* WHAT IS EXPECTED *
The records, repeated exactly and in full, are the expected answer.

* DATA UNDER STUDY *
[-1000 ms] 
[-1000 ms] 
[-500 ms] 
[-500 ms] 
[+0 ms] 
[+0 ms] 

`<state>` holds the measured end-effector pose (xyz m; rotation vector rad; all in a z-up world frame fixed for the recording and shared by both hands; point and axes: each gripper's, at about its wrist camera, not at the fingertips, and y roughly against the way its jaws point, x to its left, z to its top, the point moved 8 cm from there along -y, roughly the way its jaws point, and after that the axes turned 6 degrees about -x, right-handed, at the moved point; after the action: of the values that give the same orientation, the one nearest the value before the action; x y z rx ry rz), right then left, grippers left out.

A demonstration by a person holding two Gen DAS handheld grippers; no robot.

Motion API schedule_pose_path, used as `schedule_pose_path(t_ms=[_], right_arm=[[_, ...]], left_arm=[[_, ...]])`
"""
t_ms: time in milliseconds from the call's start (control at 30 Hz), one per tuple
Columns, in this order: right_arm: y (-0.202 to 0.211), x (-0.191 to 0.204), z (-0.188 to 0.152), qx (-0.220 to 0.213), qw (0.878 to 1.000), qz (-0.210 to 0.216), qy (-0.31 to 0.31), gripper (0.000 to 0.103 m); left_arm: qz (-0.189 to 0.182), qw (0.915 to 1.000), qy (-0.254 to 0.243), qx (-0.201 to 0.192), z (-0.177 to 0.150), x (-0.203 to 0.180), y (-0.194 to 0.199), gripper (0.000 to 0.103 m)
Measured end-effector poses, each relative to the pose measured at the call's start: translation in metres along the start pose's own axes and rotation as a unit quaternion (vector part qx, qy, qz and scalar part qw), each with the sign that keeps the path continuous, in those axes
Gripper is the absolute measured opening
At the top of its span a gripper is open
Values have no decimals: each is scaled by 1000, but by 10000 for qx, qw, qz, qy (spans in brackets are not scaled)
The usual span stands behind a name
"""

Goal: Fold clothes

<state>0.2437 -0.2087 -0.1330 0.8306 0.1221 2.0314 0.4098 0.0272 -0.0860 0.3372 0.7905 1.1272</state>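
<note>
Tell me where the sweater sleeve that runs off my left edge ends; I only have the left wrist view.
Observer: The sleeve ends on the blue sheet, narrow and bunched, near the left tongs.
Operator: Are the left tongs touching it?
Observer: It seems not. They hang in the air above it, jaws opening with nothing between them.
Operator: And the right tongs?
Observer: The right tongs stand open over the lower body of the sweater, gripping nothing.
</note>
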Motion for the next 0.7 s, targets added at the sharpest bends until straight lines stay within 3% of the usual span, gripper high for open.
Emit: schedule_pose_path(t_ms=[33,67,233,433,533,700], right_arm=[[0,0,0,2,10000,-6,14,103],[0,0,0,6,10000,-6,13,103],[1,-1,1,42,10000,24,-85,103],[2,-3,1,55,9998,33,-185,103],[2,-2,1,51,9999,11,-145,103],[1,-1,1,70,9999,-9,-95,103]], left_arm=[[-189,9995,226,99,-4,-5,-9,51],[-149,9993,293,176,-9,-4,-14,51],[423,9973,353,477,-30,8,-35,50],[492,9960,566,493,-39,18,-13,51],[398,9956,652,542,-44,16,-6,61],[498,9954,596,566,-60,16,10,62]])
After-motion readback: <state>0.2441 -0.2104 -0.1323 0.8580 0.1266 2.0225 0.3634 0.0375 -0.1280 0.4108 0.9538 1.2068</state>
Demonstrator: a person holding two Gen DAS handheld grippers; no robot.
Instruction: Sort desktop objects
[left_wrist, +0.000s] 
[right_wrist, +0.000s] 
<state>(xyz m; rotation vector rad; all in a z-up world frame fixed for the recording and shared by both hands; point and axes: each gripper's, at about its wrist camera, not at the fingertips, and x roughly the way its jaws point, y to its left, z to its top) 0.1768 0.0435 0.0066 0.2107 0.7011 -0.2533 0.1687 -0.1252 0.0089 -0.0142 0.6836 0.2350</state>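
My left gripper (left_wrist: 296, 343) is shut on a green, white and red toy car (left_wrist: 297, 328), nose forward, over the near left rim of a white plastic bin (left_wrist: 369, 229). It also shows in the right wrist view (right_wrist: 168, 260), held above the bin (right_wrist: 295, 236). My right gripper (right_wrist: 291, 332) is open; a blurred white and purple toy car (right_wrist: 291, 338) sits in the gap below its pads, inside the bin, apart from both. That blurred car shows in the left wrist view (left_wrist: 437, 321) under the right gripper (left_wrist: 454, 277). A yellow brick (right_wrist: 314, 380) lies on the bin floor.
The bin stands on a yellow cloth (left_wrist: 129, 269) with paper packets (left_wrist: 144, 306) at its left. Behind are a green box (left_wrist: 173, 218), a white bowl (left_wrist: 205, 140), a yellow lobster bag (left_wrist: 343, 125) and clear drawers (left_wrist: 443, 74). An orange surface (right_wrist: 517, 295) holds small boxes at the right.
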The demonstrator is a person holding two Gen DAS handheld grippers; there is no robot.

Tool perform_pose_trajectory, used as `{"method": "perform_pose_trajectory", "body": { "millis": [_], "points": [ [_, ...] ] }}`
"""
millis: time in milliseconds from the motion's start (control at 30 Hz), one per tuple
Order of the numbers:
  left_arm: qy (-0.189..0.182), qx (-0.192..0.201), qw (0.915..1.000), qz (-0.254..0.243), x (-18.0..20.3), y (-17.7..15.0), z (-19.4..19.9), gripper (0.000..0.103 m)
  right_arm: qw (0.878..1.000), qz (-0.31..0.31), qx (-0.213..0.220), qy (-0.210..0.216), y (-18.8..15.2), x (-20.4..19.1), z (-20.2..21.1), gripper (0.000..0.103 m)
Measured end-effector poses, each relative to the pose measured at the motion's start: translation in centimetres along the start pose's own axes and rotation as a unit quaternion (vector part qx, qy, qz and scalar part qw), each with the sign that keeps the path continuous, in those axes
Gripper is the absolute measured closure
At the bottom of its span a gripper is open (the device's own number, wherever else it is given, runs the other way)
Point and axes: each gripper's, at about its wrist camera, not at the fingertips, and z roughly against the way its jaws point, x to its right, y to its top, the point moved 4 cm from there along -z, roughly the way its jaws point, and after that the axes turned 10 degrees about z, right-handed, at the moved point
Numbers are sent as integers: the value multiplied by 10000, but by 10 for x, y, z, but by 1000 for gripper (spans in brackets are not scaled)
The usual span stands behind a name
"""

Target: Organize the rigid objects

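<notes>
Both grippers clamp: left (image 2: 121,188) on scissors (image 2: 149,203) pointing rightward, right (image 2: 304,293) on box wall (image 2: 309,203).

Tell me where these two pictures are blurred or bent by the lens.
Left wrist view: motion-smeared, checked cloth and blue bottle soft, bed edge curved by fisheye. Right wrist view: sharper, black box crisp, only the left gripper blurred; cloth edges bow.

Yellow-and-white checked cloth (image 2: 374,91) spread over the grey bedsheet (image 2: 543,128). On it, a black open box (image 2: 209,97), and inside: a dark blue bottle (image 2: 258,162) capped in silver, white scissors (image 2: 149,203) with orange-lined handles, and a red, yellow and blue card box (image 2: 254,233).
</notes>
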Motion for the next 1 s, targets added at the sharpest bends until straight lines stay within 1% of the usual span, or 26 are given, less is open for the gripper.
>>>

* ANSWER BELOW *
[-1000 ms] 
[-1000 ms] 
[-500 ms] 
[-500 ms] 
[+0 ms] 
[+0 ms] 

`<state>` holds the measured end-effector pose (xyz m; rotation vector rad; all in a z-up world frame fixed for the recording and shared by both hands; point and axes: each gripper's, at about its wrist camera, not at the fingertips, and y roughly against the way its jaws point, x to its left, z to its top, the point moved 8 cm from there along -y, roughly the way its jaws point, and after that the axes turned 6 degrees about -x, right-handed, at the moved point; after the action: of the values that give the same orientation, the one nearest the value before the action; x y z rx ry rz), right then left, grippers left out.

A demonstration by a person holding two Gen DAS handheld grippers; no robot.

Motion API schedule_pose_path, used as `schedule_pose_path(t_ms=[_], right_arm=[[_, ...]], left_arm=[[_, ...]])`
"""
t_ms: time in milliseconds from the call's start (control at 30 Hz), one per tuple
Columns, in this order: right_arm: y (-0.202 to 0.211), x (-0.191 to 0.204), z (-0.188 to 0.152), qx (-0.220 to 0.213), qw (0.878 to 1.000), qz (-0.210 to 0.216), qy (-0.31 to 0.31), gripper (0.000 to 0.103 m); left_arm: qz (-0.189 to 0.182), qw (0.915 to 1.000), qy (-0.254 to 0.243), qx (-0.201 to 0.192), z (-0.177 to 0.150), x (-0.203 to 0.180), y (-0.194 to 0.199), gripper (0.000 to 0.103 m)
Measured end-effector poses, each relative to the pose measured at the call's start: translation in metres along the start pose's own axes and rotation as a unit quaternion (vector part qx, qy, qz and scalar part qw), each with the sign that keeps the path continuous, in those axes
Gripper is the absolute measured opening
At the top of its span a gripper is open
Values have no decimals: each is scaled by 1000, but by 10000 for qx, qw, qz, qy (spans in brackets are not scaled)
The usual span stands behind a name
"""

Goal: Fold clothes

<state>0.2437 -0.2087 -0.1330 0.8306 0.1221 2.0314 0.4098 0.0272 -0.0860 0.3372 0.7905 1.1272</state>
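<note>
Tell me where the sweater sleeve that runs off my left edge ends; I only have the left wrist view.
Observer: The sleeve ends on the blue sheet, narrow and bunched, near the left tongs.
Operator: Are the left tongs touching it?
Observer: It seems not. They hang in the air above it, jaws opening with nothing between them.
Operator: And the right tongs?
Observer: The right tongs stand open over the lower body of the sweater, gripping nothing.
</note>
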Motion for the next 0.7 s, targets added at the sharpest bends until straight lines stay within 3% of the usual span, gripper high for open.
Emit: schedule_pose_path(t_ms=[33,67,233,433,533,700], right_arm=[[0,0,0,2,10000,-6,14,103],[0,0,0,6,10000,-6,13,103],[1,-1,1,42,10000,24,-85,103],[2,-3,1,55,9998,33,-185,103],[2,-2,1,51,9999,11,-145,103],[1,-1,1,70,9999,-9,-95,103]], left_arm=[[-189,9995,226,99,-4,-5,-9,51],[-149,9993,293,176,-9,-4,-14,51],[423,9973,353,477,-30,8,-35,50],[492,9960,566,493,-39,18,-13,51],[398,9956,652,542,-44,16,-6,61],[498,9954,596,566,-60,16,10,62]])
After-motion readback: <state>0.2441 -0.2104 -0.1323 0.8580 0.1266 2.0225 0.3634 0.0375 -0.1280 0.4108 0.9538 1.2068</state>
Demonstrator: a person holding two Gen DAS handheld grippers; no robot.
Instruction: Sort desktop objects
[left_wrist, +0.000s] 
[right_wrist, +0.000s] 
<state>(xyz m; rotation vector rad; all in a z-up world frame fixed for the recording and shared by both hands; point and axes: each gripper's, at about its wrist camera, not at the fingertips, and x roughly the way its jaws point, y to its left, z to its top) 0.1768 0.0435 0.0066 0.2107 0.7011 -0.2533 0.1687 -0.1252 0.0089 -0.0142 0.6836 0.2350</state>
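My left gripper (left_wrist: 296, 343) is shut on a green, white and red toy car (left_wrist: 297, 328), nose forward, over the near left rim of a white plastic bin (left_wrist: 369, 229). It also shows in the right wrist view (right_wrist: 168, 260), held above the bin (right_wrist: 295, 236). My right gripper (right_wrist: 291, 332) is open; a blurred white and purple toy car (right_wrist: 291, 338) sits in the gap below its pads, inside the bin, apart from both. That blurred car shows in the left wrist view (left_wrist: 437, 321) under the right gripper (left_wrist: 454, 277). A yellow brick (right_wrist: 314, 380) lies on the bin floor.
The bin stands on a yellow cloth (left_wrist: 129, 269) with paper packets (left_wrist: 144, 306) at its left. Behind are a green box (left_wrist: 173, 218), a white bowl (left_wrist: 205, 140), a yellow lobster bag (left_wrist: 343, 125) and clear drawers (left_wrist: 443, 74). An orange surface (right_wrist: 517, 295) holds small boxes at the right.
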The demonstrator is a person holding two Gen DAS handheld grippers; there is no robot.

Tool perform_pose_trajectory, used as `{"method": "perform_pose_trajectory", "body": { "millis": [_], "points": [ [_, ...] ] }}`
"""
millis: time in milliseconds from the motion's start (control at 30 Hz), one per tuple
Order of the numbers:
  left_arm: qy (-0.189..0.182), qx (-0.192..0.201), qw (0.915..1.000), qz (-0.254..0.243), x (-18.0..20.3), y (-17.7..15.0), z (-19.4..19.9), gripper (0.000..0.103 m)
  right_arm: qw (0.878..1.000), qz (-0.31..0.31), qx (-0.213..0.220), qy (-0.210..0.216), y (-18.8..15.2), x (-20.4..19.1), z (-20.2..21.1), gripper (0.000..0.103 m)
Measured end-effector poses, each relative to the pose measured at the motion's start: translation in centimetres along the start pose's own axes and rotation as a unit quaternion (vector part qx, qy, qz and scalar part qw), each with the sign that keeps the path continuous, in those axes
Gripper is the absolute measured closure
At the bottom of its span a gripper is open (the device's own number, wherever else it is given, runs the other way)
Point and axes: each gripper's, at about its wrist camera, not at the fingertips, and z roughly against the way its jaws point, x to its right, y to its top, the point moved 4 cm from there along -z, roughly the way its jaws point, and after that the axes turned 10 degrees about z, right-handed, at the moved point
Numbers are sent as integers: the value multiplied by 10000, but by 10 for x, y, z, but by 1000 for gripper (spans in brackets are not scaled)
The usual span stands behind a name
"""

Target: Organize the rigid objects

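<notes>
Both grippers clamp: left (image 2: 121,188) on scissors (image 2: 149,203) pointing rightward, right (image 2: 304,293) on box wall (image 2: 309,203).

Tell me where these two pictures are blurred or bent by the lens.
Left wrist view: motion-smeared, checked cloth and blue bottle soft, bed edge curved by fisheye. Right wrist view: sharper, black box crisp, only the left gripper blurred; cloth edges bow.

Yellow-and-white checked cloth (image 2: 374,91) spread over the grey bedsheet (image 2: 543,128). On it, a black open box (image 2: 209,97), and inside: a dark blue bottle (image 2: 258,162) capped in silver, white scissors (image 2: 149,203) with orange-lined handles, and a red, yellow and blue card box (image 2: 254,233).
</notes>
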Motion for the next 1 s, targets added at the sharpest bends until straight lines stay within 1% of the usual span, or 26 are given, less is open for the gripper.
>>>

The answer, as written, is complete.